Medical treatments and therapies available today can effectively overcome cutaneous T-cell lymphoma if the disease is discovered in time. However, for patients who develop systemic forms of the disease, the prognosis is usually uncertain, as cutaneous T-cell lymphoma is very difficult to treat at more advanced stages. The medical treatment for cutaneous T-cell lymphoma usually involves local chemotherapy, exposure to ultraviolet light and exposure to electro beam radiation.
Tcells are characterized by the presence on their surface of a protein receptor known as CD4 that's why they are called CD4+. Tcells accumulate under the skin in the epidermal layer and the skin has a consequent reaction such as: lesions that itch, those lesions may be present on any part of the body. As the disease advances the lesions become red plaques after which progresses to mushroom shaped skin tumors named mycosis fungoides with the involvement of the viscera and lymph nodes.
Visceral involvement is not very high, but it appears for sure in all patients diagnosed with the disease cutaneous T-cell lymphoma and is in direct proportion with the skin affectation. So when the skin is very affected we expect to find the viscera- internal organs in the abdomen affected too.
S'zary syndrome appears as a complication of the cutaneous T-cell lymphoma. Its symptoms are: swollen lymph nodes and a large number of abnormal cells in the blood, with atrophic and lichenified skin and intense itching or the skin may be only red overall without plaques and tumors. Cutaneous T-cell lymphoma hasn't such a high incidence in United States it is more common in Eastern Europe. It is manifested more often in men than in women and in the age group of 55-60 years.
Cutaneous T-cell lymphoma-Symptoms
The cutaneous T-cell lymphoma cause is unknown. Studies made by scientists have demonstrated that it may have a viral cause because there have been discovered viruses in the cells taken from patients with cutaneous T-cell lymphoma, another possible cause could be the exposure to pesticides or chemicals, but there are not sufficient proofs to sustain this cause.
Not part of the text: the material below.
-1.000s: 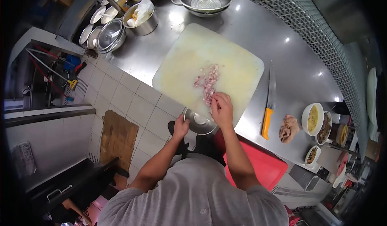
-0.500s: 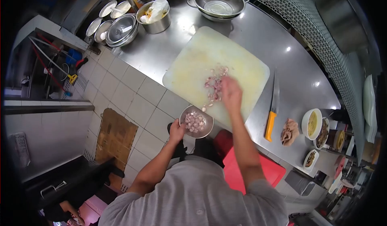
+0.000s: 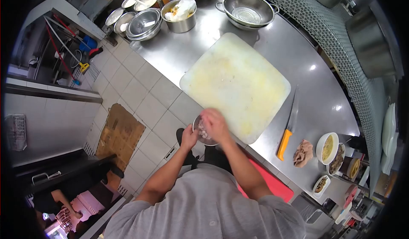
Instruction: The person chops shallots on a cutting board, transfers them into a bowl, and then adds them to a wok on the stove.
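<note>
My left hand (image 3: 188, 137) grips the rim of a small metal bowl (image 3: 210, 144) at the counter's front edge. Pinkish pieces that look like shallots (image 3: 201, 131) lie in this bowl. Over its right side is my right hand (image 3: 216, 126), blurred by motion, with its fingertips hidden from view. Whether that hand still holds any pieces cannot be made out. Just beyond both hands lies a large pale cutting board (image 3: 238, 85), with only small specks on its surface.
Right of the board rest a knife with an orange handle (image 3: 284, 145), a crumpled brownish cloth (image 3: 303, 153) and several food bowls (image 3: 327, 148). A metal colander (image 3: 248, 12) and a pot (image 3: 181, 25) stand behind. Cardboard (image 3: 119, 132) covers some floor; another person's arm (image 3: 64, 200) shows lower left.
The shallot pieces have left the cutting board. My right hand has moved from the board down and left to the bowl. The whole view has shifted slightly.
</note>
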The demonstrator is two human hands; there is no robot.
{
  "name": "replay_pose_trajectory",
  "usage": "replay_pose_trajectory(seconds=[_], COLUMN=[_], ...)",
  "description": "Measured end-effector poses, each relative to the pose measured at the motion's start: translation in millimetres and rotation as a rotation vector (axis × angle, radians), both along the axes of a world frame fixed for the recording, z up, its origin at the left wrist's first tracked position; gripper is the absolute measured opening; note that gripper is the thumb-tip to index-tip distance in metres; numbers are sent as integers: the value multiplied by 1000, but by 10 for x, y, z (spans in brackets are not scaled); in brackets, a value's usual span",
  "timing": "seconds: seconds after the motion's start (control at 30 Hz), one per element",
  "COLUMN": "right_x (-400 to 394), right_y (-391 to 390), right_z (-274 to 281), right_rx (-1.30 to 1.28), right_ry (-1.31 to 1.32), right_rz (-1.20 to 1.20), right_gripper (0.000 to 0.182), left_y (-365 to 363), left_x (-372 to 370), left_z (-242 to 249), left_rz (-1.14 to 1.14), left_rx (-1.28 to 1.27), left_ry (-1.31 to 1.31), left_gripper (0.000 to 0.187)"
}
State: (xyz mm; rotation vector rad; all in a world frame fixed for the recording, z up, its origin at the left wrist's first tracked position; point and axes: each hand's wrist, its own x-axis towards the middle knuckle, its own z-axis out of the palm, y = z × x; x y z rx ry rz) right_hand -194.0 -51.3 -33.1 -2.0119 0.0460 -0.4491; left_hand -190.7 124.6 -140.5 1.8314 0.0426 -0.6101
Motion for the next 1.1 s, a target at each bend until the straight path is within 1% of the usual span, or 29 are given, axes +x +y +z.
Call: replay_pose_trajectory(seconds=[0.03,0.1,0.13,0.17,0.2,0.23,0.27,0.3,0.33,0.37,0.43,0.5,0.57,0.6,0.67,0.7,0.77,0.8,0.83,0.87,0.9,0.93,0.97,1.0,1.03,1.07,1.1], right_x=[-72,-177,-225,-272,-324,-307,-254,-233,-158,-142,-84,13,187,260,469,631,934,1102,1298,1486,1604,1788,2010,2103,2181,2323,2443], right_y=[97,227,126,-68,-294,-536,-806,-1083,-1202,-1088,-677,-151,243,385,619,694,820,864,934,1019,1116,1239,1365,1501,1634,1746,1831], right_z=[64,186,197,80,-35,8,173,132,105,28,-3,47,177,199,252,299,436,641,625,543,440,345,251,190,213,249,291], right_rx=[-4,95,102,20,-58,66,227,-8,29,36,117,131,69,68,-142,-158,-233,-325,-331,-139,60,210,198,139,79,158,146], right_ry=[-8,15,-13,-33,-48,17,145,105,22,25,200,120,142,133,83,57,-89,-55,-72,242,567,647,619,572,528,601,602], right_rz=[-1,185,183,44,-90,-287,-442,-528,-556,-538,-323,-4,195,224,429,451,107,-23,-5,139,274,449,445,403,364,339,347], right_gripper=[13,14,18,20,21,22,24,25,26,26,23,20,14,14,12,12,18,32,32,40,48,48,48,48,48,49,49], left_y=[20,125,156,177,215,265,291,300,314,330,323,419,577,683,903,1021,1241,1374,1515,1660,1803,1940,2067,2114,2192,2251,2305], left_x=[-12,-46,-37,-18,-28,-60,-55,-24,14,29,104,182,248,304,490,583,814,919,1058,1205,1284,1484,1727,1910,2065,2257,2382], left_z=[-9,-77,-94,-122,-117,-106,-77,-32,40,123,302,309,330,363,464,562,798,944,1051,1111,1099,1080,1059,1571,1540,1462,1432], left_rz=[8,-6,-20,-20,6,38,54,11,-33,-16,12,62,124,143,185,231,314,393,464,458,460,397,337,250,251,244,236], left_rx=[-26,-6,17,17,-6,-28,-22,17,58,65,71,79,86,113,132,138,128,50,-28,-95,-100,2,103,324,318,388,460], left_ry=[2,-50,-89,-94,-22,51,52,17,-19,-18,71,74,75,11,-77,-42,-18,-2,10,-33,-33,-119,-217,-106,-106,-421,-727], left_gripper=[23,24,25,25,25,26,26,26,25,25,25,26,26,26,26,26,26,27,27,25,25,26,26,34,34,41,48])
The most evident symptom cutaneous T-cell lymphoma is that of itching skin, the viscera may also be affected and manifests with disorders of the central nervous system, liver, lungs, upper digestive tract. Any part of the skin may be affected with the extent of the rash and tumors, the symptoms may include swelling of the lymph nodes with draining on the skin. Because cutaneous T-cell lymphoma has a slow progression it may be easily confused with any other benign disease of the skin: eczema, psoriasis, and contact dermatitis. In early stages the disease may respond well to topical corticosteroid treatments which are usually recommended in those skin disorders. So the patient may be thinking he is cured . If the testing is continued with skin biopsies and molecular studies such as: Southern blot analysis, abnormal cells are observed.